### [YOUR INSTRUCTIONS]
Produce a word-for-word restatement of the lines from the line with "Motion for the" to the end of the listing below, inclusive.
[[ PROVIDED MATERIAL open ]]
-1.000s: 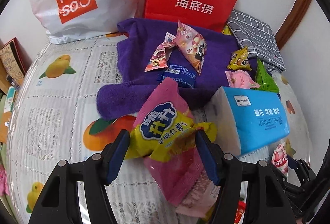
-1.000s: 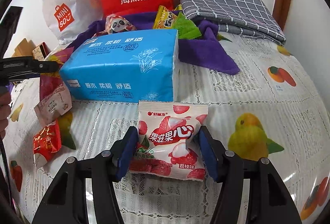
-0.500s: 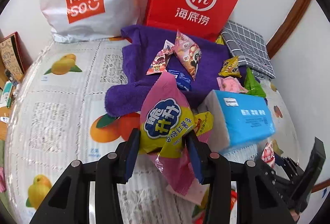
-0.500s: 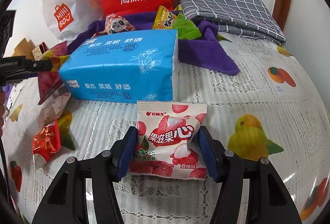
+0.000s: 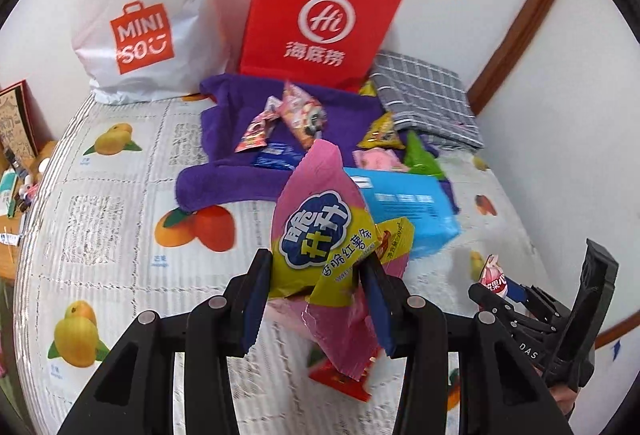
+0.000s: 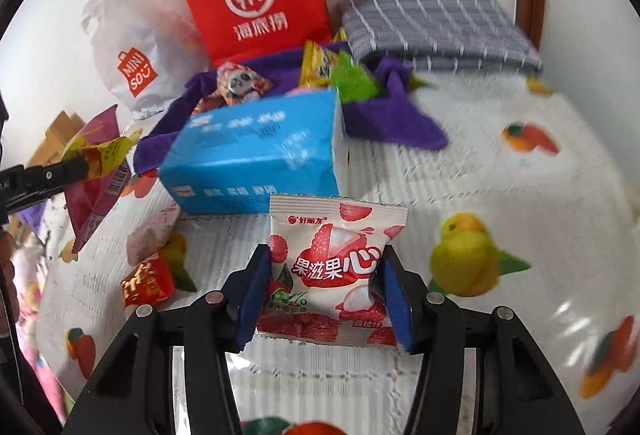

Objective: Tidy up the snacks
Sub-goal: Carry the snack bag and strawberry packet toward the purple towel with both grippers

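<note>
While my left gripper (image 5: 316, 299) pinches a pink-yellow chip bag (image 5: 320, 231), my right gripper (image 6: 326, 295) clamps a lychee candy pack (image 6: 334, 267); ahead of both fingertips, purple towel (image 5: 224, 179) w/ loose snacks, beyond a blue tissue pack (image 6: 256, 155).

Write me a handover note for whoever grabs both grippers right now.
Left gripper: jaws shut on the pink-and-yellow sweet potato chip bag, held above the table.
Right gripper: jaws shut on the lychee gummy packet.
Done: several snacks lie on the purple towel in front of the red paper bag.
Left: place both held packets; a red packet and a pale pink one remain on the tablecloth beside the blue tissue pack.
</note>
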### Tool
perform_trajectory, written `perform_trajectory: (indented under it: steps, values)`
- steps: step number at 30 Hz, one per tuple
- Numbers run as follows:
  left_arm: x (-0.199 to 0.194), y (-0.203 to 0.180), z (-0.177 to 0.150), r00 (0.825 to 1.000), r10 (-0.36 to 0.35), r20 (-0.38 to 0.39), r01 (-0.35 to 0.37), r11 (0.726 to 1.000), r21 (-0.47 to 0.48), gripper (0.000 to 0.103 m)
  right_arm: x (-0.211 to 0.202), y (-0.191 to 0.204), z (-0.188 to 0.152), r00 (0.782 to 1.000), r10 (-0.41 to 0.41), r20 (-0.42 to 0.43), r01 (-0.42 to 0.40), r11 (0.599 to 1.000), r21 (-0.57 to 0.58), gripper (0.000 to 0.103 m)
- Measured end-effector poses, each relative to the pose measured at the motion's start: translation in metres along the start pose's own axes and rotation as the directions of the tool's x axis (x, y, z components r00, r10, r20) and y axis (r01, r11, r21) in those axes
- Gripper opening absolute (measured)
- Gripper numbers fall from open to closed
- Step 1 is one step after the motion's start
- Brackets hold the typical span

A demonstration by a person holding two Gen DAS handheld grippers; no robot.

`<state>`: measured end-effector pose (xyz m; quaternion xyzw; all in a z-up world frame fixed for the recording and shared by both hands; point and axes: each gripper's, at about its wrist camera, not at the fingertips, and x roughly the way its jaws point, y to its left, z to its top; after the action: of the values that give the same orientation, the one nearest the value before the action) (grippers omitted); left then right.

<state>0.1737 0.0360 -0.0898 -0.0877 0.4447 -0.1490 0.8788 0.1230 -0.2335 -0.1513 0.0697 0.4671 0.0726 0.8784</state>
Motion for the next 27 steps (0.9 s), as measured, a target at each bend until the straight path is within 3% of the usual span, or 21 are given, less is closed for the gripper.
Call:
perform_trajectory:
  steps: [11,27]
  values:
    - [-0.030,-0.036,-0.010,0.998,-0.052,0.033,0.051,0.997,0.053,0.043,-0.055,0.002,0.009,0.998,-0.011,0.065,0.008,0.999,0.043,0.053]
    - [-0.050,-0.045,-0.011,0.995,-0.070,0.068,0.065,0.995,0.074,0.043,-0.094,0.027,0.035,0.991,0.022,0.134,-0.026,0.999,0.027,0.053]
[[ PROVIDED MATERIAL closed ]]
### [TASK RESULT]
Motion for the next 27 steps (0.9 s), as measured, a target at each bend until the straight path is within 3% of the usual span, or 21 are given, less is closed for the gripper.
Call:
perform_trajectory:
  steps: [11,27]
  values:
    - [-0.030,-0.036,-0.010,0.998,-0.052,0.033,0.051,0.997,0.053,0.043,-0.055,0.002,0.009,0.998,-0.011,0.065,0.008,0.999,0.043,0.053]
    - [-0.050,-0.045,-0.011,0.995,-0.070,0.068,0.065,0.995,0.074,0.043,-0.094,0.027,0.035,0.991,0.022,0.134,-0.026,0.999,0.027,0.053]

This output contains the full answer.